Hélas, la trêve fut de courte durée, le partage de l’héritage paternel ayant tôt fait de raviver la haine réciproque des deux jeunes hommes. Le dialogue fut bientôt impossible, et chacun se résolut à faire entendre raison à l’autre à la pointe de l’épée.

S’ensuivit un temps où les deux châteaux adjacents se transformèrent en casernes, ce qui donna lieu à une véritable guérilla, au cours de laquelle la seule loi en vigueur était celle du talion. Les campagnes environnantes firent les frais de cette hostilité croissante et destructrice : des récoltes ravagées, des chaumières en fumée et, çà et là, des cadavres gisants au gré des mauvaises rencontres.

Dans l’esprit des deux rivaux, une seule issue devint envisageable : l’anéantissement du château adverse et la mort de son propriétaire. Tout fut bientôt mis en œuvre dans ce sens. Et l’on eût dit que le ciel lui-même s’était préparé à l’affrontement car, alors que les frères ennemis s’étaient décidés à en finir, un terrible orage survint dans la foulée de la nuit, précipitant le lieu dans l’obscurité la plus complète.
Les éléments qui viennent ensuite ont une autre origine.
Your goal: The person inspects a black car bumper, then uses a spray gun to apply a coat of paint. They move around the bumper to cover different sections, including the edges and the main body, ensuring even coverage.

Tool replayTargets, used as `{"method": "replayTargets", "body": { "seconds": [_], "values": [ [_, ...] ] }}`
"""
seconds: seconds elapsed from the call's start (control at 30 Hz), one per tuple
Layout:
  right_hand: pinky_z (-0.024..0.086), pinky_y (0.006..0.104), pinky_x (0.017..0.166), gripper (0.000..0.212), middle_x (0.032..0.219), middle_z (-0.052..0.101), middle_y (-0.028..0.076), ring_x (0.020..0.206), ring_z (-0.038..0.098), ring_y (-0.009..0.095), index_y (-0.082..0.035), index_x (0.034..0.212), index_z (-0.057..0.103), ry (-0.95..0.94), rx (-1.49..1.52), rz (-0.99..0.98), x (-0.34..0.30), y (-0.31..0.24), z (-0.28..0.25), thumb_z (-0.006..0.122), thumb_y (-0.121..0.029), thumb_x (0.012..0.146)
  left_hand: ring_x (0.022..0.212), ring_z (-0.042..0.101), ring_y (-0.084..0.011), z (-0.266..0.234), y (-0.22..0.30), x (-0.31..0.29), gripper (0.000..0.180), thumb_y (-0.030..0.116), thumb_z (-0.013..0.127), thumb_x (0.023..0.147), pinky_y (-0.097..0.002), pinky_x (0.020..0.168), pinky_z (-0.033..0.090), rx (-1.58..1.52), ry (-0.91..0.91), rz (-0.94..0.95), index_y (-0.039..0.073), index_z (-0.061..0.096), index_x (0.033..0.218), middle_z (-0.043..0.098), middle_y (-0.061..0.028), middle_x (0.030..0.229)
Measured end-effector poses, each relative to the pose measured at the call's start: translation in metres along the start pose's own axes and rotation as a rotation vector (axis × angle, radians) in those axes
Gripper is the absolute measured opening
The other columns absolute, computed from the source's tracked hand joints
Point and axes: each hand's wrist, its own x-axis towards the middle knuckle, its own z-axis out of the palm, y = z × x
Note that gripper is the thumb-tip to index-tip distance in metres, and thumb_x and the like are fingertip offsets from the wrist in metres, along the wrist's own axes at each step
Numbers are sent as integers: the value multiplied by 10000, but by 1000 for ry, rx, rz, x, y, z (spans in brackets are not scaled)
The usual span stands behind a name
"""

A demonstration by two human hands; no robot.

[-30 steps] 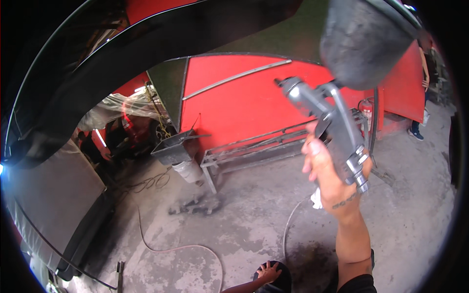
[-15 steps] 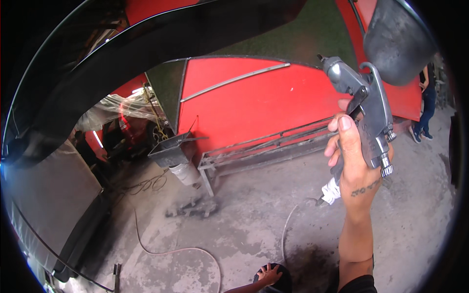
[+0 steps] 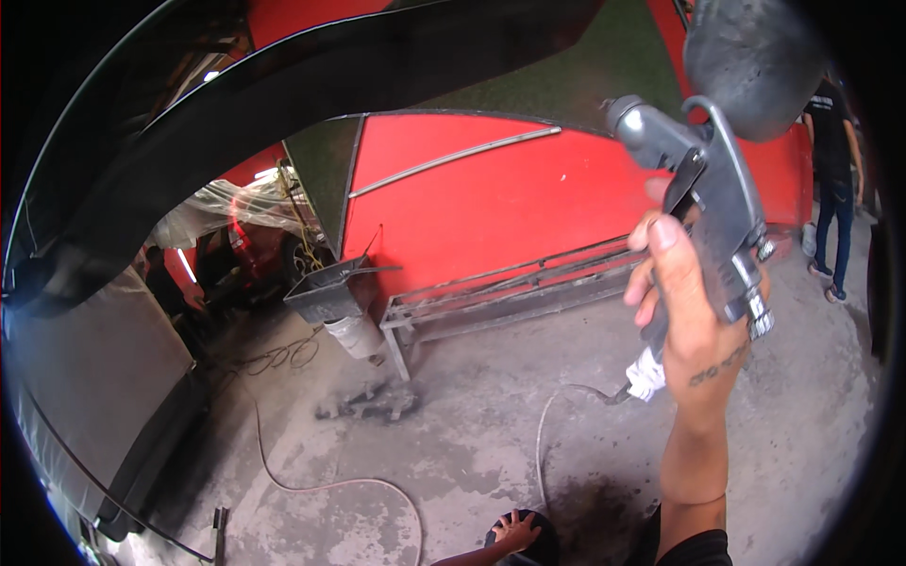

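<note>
In my right hand, a grey metal spray gun is held up at the right. My fingers wrap its handle, and the thumb lies along the near side. A dark grey rounded cup sits above the gun. White wrapping covers the joint below the handle, where an air hose trails down to the floor. Low in the middle, my left hand rests with fingers spread on a dark rounded surface, probably my knee. It holds nothing.
A long black curved panel spans the upper left. Behind it stands a red wall with a low metal rack. A black bin tops a white bucket. A person stands far right. Another hose crosses the floor.
The spray gun's nozzle end has shifted slightly left and up, and my right wrist slightly right. The person at far right has moved and shows more fully. My left hand stays put.
</note>
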Motion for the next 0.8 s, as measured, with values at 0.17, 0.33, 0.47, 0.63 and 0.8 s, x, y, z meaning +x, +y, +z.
{"method": "replayTargets", "body": {
  "seconds": [0.17, 0.33, 0.47, 0.63, 0.8],
  "values": [
    [456, 227, 493, 296, 879, 713, 71, 598, 621, 103, 58, 1241, 696, -12, 53, -45, 14, -12, 5, 639, -171, 1061, 1521, 242, -615, -6, 0, -3, 727, 686, 550, 985, -820, 1113, 299, -9, 1, -9, 373, 388, 1621, 247, -195, 1723],
    [464, 238, 495, 301, 857, 724, 74, 596, 624, 97, 66, 1210, 708, -264, 115, -163, 8, -10, 17, 702, -160, 1012, 1513, 260, -606, -2, -3, -2, 709, 680, 515, 1007, -821, 1098, 301, 18, 14, -19, 358, 390, 1625, 246, -176, 1730],
    [461, 238, 493, 341, 871, 725, 86, 596, 622, 101, 76, 1241, 691, -280, 184, -109, -1, -13, 11, 711, -167, 1003, 1508, 265, -607, -4, 0, -3, 706, 677, 515, 1009, -819, 1095, 309, 21, 14, -3, 357, 389, 1625, 254, -178, 1726],
    [458, 241, 484, 337, 878, 718, 86, 596, 624, 110, 72, 1261, 690, -83, 74, -24, 4, -14, -2, 680, -182, 1040, 1500, 282, -603, -4, -2, -6, 701, 673, 514, 1010, -817, 1085, 322, 18, 34, -5, 356, 392, 1623, 266, -185, 1719],
    [459, 242, 490, 341, 871, 706, 66, 599, 624, 105, 61, 1265, 696, -27, 42, -8, 12, -17, -1, 683, -200, 1046, 1493, 292, -604, -4, -5, -8, 704, 675, 513, 1009, -818, 1080, 325, 18, 36, -5, 356, 391, 1624, 266, -187, 1719]
  ]
}}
Aussi déterminé l’un que l’autre, chaque camp comprit instantanément que l’occasion de tromper la vigilance des sentinelles adverses et de surprendre la troupe ennemie était enfin venue. Simultanément, les deux petites mais féroces armées se mirent en branle, non sans s’être équipées d’échelles pour donner l’assaut et de produits inflammables pour réduire en cendres le repaire honni. 

La fatalité s’ingénia à faciliter les funestes desseins des protagonistes car les deux cohortes, qui s’étaient élancées en même temps, ne se rencontrèrent même pas, obnubilées qu’elles étaient par leur soif de châtiment. Quelle ne fut donc pas la surprise pour ces hommes de ne se voir offrir aucune résistance lorsqu’ils touchèrent au but de leur bref périple ! D’autant qu’au même moment, tandis que l’orage menaçait de battre son plein, chacun put constater en se retournant que leur refuge étaient la proie des flammes se mêlant aux éclairs…

Sans hésiter, les deux jeunes seigneurs, ivres de colère, firent volte-face et prolongèrent leur équipée tragique jusqu’à la lande qui séparaient leurs châteaux respectifs. Cette fois, ils ne s’évitèrent pas : les deux bataillons se fondirent même si vite l’un dans l’autre qu’on eût cru assister à une inextricable mélée d’où s’échappaient les hurlements des combattants et l’entrechoquement brutal des cuirasses et des équipements de combat, haches, dagues et autres masses d’armes. 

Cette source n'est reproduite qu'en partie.